Overall, the results are sound from a theoretical perspective, but I still find it hard to believe that they are of significant relevance for biological networks, or in particular for the oscillations of BG-thalamus-cortex loop in PD. I find motifs in general to be too simplistic for multiscale and generally large networks as is the case in the brain. Moreover, the division of regions is more or less arbitrary by definition, and having such a strong dependence on an odd/even number of inhibitory links is far from reality. Another limitation is the fact that the cortex is considered a single node. Similarly, decomposing even such a coarse network in all possible (238 in this case) motifs doesn't seem of much relevance, when I assume that the emergence of pathological rhythms is more of an emergent phenomenon.
Strengths:
From the point of view of nonlinear dynamics, the results are solid, and the intuition behind the proofs of the theorems is well explained.
Weaknesses:
As stated in the summary, I find the work to be too theoretical without a real application in biological systems or the brain, where the networks are generally very large.
We respectfully disagree with the reviewer here. The second half of the paper is all about explaining a biological problem. We have shown the validity of our theoretical results (which indeed were obtained in idealized settings) to explain emergence of oscillations in the basal ganglia. We clearly show that our theoretical results hold both in a rate-based model and in a network model with spiking neurons.
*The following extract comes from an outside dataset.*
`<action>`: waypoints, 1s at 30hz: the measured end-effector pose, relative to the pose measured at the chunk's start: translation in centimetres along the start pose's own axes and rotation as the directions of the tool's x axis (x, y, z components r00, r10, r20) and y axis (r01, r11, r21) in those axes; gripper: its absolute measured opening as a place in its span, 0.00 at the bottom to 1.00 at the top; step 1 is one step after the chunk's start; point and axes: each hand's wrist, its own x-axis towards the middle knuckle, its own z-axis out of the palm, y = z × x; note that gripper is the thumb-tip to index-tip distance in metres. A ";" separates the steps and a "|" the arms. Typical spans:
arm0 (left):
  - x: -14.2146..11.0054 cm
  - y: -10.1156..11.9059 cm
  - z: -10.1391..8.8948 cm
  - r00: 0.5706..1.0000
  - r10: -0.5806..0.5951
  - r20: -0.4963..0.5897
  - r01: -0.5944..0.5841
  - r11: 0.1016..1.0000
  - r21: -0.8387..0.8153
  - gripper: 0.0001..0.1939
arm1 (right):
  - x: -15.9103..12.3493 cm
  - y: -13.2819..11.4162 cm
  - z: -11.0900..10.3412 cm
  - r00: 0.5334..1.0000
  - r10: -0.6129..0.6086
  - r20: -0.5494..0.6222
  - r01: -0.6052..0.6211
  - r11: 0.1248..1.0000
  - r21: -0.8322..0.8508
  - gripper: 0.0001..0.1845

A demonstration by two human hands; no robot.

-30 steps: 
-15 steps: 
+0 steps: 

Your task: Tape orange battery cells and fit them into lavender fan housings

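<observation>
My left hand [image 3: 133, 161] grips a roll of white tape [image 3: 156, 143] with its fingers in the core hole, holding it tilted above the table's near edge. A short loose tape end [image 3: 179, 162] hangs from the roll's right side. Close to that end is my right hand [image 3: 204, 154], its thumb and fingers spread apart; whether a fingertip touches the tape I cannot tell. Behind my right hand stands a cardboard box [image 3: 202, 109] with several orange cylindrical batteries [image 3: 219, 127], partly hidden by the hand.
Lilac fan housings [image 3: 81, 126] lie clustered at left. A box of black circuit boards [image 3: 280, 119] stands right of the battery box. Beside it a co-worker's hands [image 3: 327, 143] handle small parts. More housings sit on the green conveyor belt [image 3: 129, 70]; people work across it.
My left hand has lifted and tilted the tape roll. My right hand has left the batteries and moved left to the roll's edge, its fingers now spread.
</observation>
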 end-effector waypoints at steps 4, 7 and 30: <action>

The model with spiking neurons is one of the most complete network models of the basal ganglia available in the literature. So we emphasize that we have provided a clear application of our results for the brain networks.
It is not the problem in the simplicity of the model or of the topology, it is often the case that the phenomena are explained by very reduced systems, but the problem is that the applicability of the finding cannot be extended. E.g. the Kuramoto model uses all-to-all coupling, or similar with QIF neurons which also need to follow a Lorentzian distribution in order to derive a mean field.
We do not understand this comment. There is no need to extend these results to a network of Kuramoto models because in that setting we already assume that individual nodes/populations are oscillating – there is no problem of emergence of oscillations. Here, we are specifically considering a setting in which nodes themselves are not oscillators. We agree that we, at this point, have no insight into how to extend our analytical proof to a situation where individual nodes are spiking.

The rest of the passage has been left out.